# Saw this on Craigs List , this pisses me off.



## LoudRam (May 23, 2010)

I just bought this baby girl last night from the puppy barn. I'm 18 and live with my mom and her boyfriend and when I got home they told me I couldn't keep her after I paid an arm and a leg for her. She's adorable and would make a perfect gift for someone. I don't even want to get rid of her but like I said my mom won't let me keep her. I have all the papers to show I just bought her last night and she comes with a harness, leash, and 3 cans of wet food, a large bag of all natural puppy food, and a tube of nutrients for finicky eaters. I am posting this from my iPhone and I'm not sure how to add pictures but I can text them to you. I am asking for a rehoming fee to make sure she goes to a good home, not to mention I just paid a TON of money for her.

People like this need to be slapped. This whole thing is wrong on so many levels. I don't know why I'm posting this, I guess I just need to vent. I know this happens everyday and that's the worst part about it.

EDIT: Ok, I'll give this person a little credit for not taking the dog straight to a shelter but I think that's because she "paid a TON of money for her" however much a ton is.


----------



## Julie (Feb 8, 2007)

sounds like another pet shop/mill puppy and bought on a whim......

sad that dogs are available this way and also that people are stupid enough to purchase a dog as a gift on a whim.....how many pups do you think are bought for Christmas gifts and later end up in shelters? I would guess quite a few. Unfortunately they are all "cute" as puppies......


----------



## Suzi (Oct 27, 2010)

I could see myself doing something stupid like that when I was 18.I bet She really wanted the puppy for herself. At 18 she sure saved a bunch of money. One time when I was about 11 I called an add in the paper for free kittens had them deliver the kitty and then I told my mom I found it. I did grow up to be a honest person but will never forget doing that. On the way to collage I told Mom all the bad stuff I had done it was an interesting car ride.
Not saying what she is doing is right. I'm sure she has learned a big lesson. I'll bet the mom changes her mind after having the puppy for a few days.


----------



## LoudRam (May 23, 2010)

Suzi said:


> .
> I'll bet the mom changes her mind after having the puppy for a few days.


I hope so.


----------



## Thumper (Feb 18, 2007)

Teenagers, impulsive and can't quite see the big picture. I hope her parents will see that the puppy finds a safe, loving home.

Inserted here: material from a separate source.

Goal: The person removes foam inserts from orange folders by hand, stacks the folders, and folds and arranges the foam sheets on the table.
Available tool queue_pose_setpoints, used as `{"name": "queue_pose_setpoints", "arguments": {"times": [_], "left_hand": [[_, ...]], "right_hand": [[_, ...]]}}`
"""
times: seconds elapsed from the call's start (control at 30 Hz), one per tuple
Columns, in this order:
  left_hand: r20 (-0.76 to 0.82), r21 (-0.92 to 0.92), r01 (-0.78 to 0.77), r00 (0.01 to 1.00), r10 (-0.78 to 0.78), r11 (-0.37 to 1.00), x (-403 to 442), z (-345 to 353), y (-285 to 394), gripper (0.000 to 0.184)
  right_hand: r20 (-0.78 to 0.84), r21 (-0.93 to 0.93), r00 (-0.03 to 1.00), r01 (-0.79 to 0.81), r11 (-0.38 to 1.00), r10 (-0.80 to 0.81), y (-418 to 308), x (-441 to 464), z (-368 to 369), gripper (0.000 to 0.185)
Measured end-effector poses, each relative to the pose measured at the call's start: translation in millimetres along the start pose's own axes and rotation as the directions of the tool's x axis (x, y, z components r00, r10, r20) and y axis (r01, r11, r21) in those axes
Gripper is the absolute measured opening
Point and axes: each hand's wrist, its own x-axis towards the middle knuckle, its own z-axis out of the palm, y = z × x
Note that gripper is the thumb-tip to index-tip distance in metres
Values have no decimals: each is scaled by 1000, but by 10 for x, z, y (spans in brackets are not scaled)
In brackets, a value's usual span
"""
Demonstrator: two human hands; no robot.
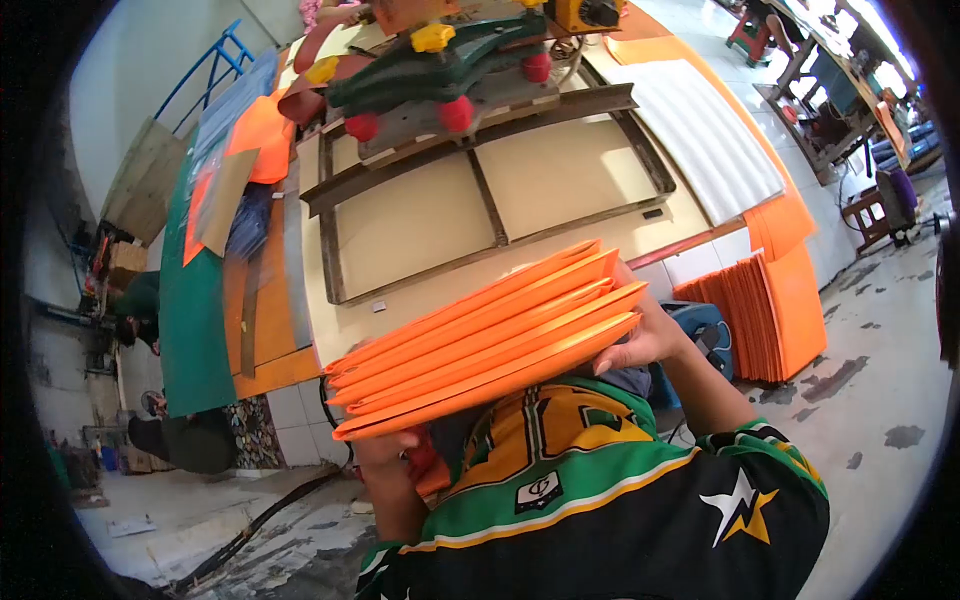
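Observation:
A thick bundle of folded orange sheets (pixel 485 345) lies across both hands, just in front of the body. My right hand (pixel 640 335) grips its right end, with the thumb at the lower edge and the other fingers hidden behind. At the lower left end, my left hand (pixel 390 447) holds the bundle from underneath, most of its fingers out of sight. Beyond the bundle, a rectangular metal frame (pixel 487 200) with a middle bar rests on the cream tabletop (pixel 410 308).
A green machine part (pixel 440 80) with red and yellow knobs stands over the frame. White foam sheets (pixel 700 140) lie at the right. Stacked orange sheets (pixel 735 310) hang beside a blue machine (pixel 700 335). A person (pixel 185 440) is at the far left.

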Motion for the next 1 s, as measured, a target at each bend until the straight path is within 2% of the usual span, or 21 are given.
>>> {"name": "queue_pose_setpoints", "arguments": {"times": [0.03,0.07,0.1,0.13,0.17,0.2,0.27,0.3,0.33,0.4,0.5,0.6,0.67,0.8,0.9,0.97,1.0], "left_hand": [[-92,-98,-71,994,62,993,122,137,185,116],[-190,-188,-148,975,112,971,234,238,310,133],[-182,-194,-143,977,108,971,320,285,343,133],[-141,-146,-211,971,191,966,397,324,364,137],[-96,-101,-280,958,271,955,450,362,379,143],[-89,-106,-275,960,266,956,479,415,387,143],[-173,-23,-317,935,309,948,520,528,398,144],[-168,-27,-315,937,306,949,534,561,427,144],[-172,5,-316,934,312,949,543,590,463,144],[-174,36,-313,933,314,949,541,605,469,144],[-142,43,-332,931,335,942,521,599,449,142],[-195,7,-309,932,304,951,446,657,519,138],[-292,-124,-221,940,178,967,387,681,584,137],[-218,-222,-213,962,164,952,299,527,542,129],[-221,-280,-253,956,194,926,313,510,524,123],[-139,-350,-337,942,307,874,347,481,467,112],[-142,-352,-339,941,308,872,342,493,464,112]], "right_hand": [[31,-91,997,70,993,-67,25,-1,-54,109],[22,-95,998,65,993,-63,15,5,-48,109],[12,4,997,77,997,-77,1,40,-4,113],[2,104,996,90,991,-91,-14,84,34,117],[66,30,987,146,989,-148,-33,151,28,127],[58,27,988,143,989,-144,-42,168,70,127],[-19,-4,984,175,985,-175,-53,175,117,133],[37,-113,981,191,975,-188,-42,172,64,136],[32,-114,982,188,976,-185,-45,163,76,136],[-38,-51,976,213,976,-215,-43,156,146,133],[-94,-65,970,219,974,-224,16,99,196,128],[-123,-4,967,224,975,-223,17,60,248,122],[-160,41,960,241,970,-232,-5,64,287,118],[-120,11,970,216,976,-213,-13,59,244,116],[-115,-14,969,220,975,-221,3,39,212,113],[-112,-31,967,225,974,-227,9,54,173,112],[-110,-54,958,259,964,-263,17,62,160,109]]}}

My daughter, who is 22 now and just graduated college, she wanted to get a puppy when she was a sophomore in college and I talked her out of it, but I was lucky enough to get the chance to talk her out of it and explain reason behind the problem of doing it before she came home with one to sit alone in her apartment all day while she was in class  I can see how this happens, its just really sad 

Kara


----------